Diabetic? Sleep apnea? It was after being asked if I had sleep apnea that I let out a quick giggle, and I told the officer, "No sir, I'm fine." There was nothing remotely funny about the question nor was I actually fine. Frustrated and irritated, the paramedic and two of the officers left, leaving me to face more questions from the rest of the officers. They explained to me that I was out cold for about 15-25 minutes -- neither their banging on my car nor their yells to get my attention woke me up. When they asked what happened, where I was coming from and where I was going, it was at that very moment that it hit me so hard what exactly happened.
"Officer," I said quietly, "I was on my way home from work and I was tired; honestly, I'm exhausted."
It was around 3 a.m. as I was returning home from my second job; and as I pulled off the highway exit and was stopped at the red light, my eyes began to close and I was yawning uncontrollably -- within seconds, I was out cold. By some miracle or Guardian angel, my foot had remained on the brake the entire time. I cannot fathom what would, or could, have happened if it hadn't remained there.
The reason I am sharing my story is because we have become a society ruled by smart phones and a work ethic that surpasses all other societies and countries. New Yorkers, as we all know and as the world knows, are always on the go-go-go. Standing still just isn't our thing, it isn't in our blood. Yet what we have all been guilty of at some point or another, is that we throw our health in the back seat and keep pushing ourselves to achieve more, do more, get more, basically "hustle" till we achieve that bar we set for ourselves in this concrete jungle. But that bar is never stationary, we just keep throwing it higher as our health goes lower and we are running on E (empty) until we stop and in some cases, literally drop.

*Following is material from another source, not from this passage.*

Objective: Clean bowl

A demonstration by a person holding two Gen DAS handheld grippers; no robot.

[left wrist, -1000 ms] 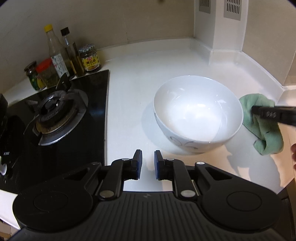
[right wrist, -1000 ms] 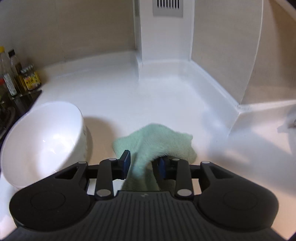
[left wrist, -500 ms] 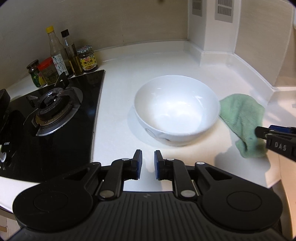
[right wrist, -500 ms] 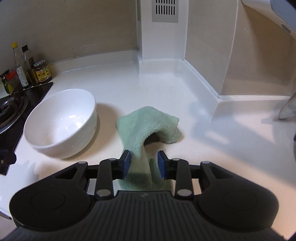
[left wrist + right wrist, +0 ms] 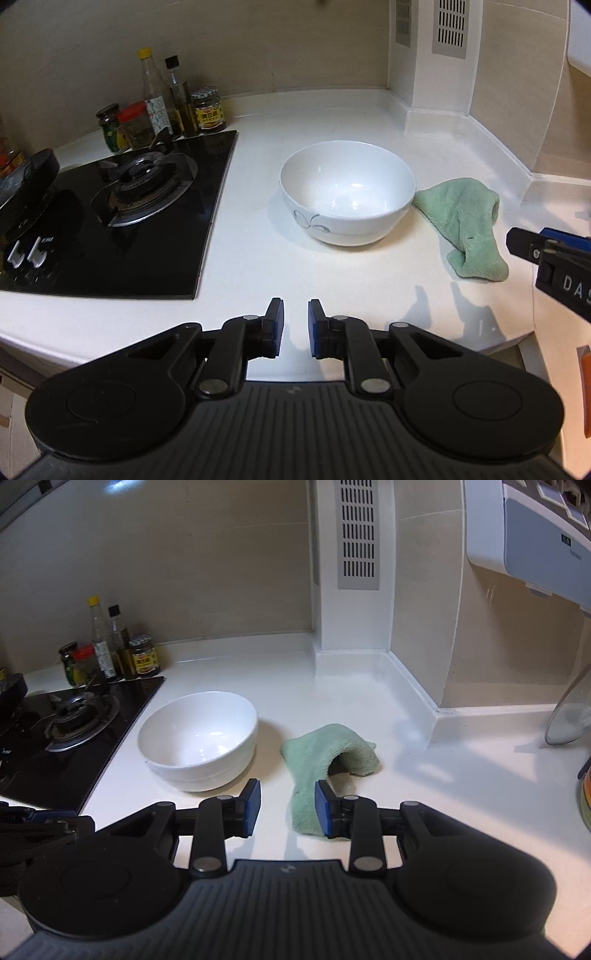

I have come to realize that a happy, and most importantly healthy life, is one of moderation. You don't need a diet to lose weight, you need to eat healthy foods in moderation as well as incorporating working out into your schedule. And the same thing is to be said about work and sleep. Sleep is by far the most important and vital necessity we need to remain healthy and function properly as humans. This habit of being on our cell phones, checking our emails and working around the clock, and on weekends, needs to come to an end. We fail to realize that it not only affects our health, but every other aspect of our life and relationships as well. Life is what is happening as we are too busy trying to make a living. I urge you to prioritize your time, put your phones and electronics down, and stop to smell the roses from time to time and enjoy your life.
Oscar Wilde once said, "To live is the rarest thing in the world. Most people exist, that is all."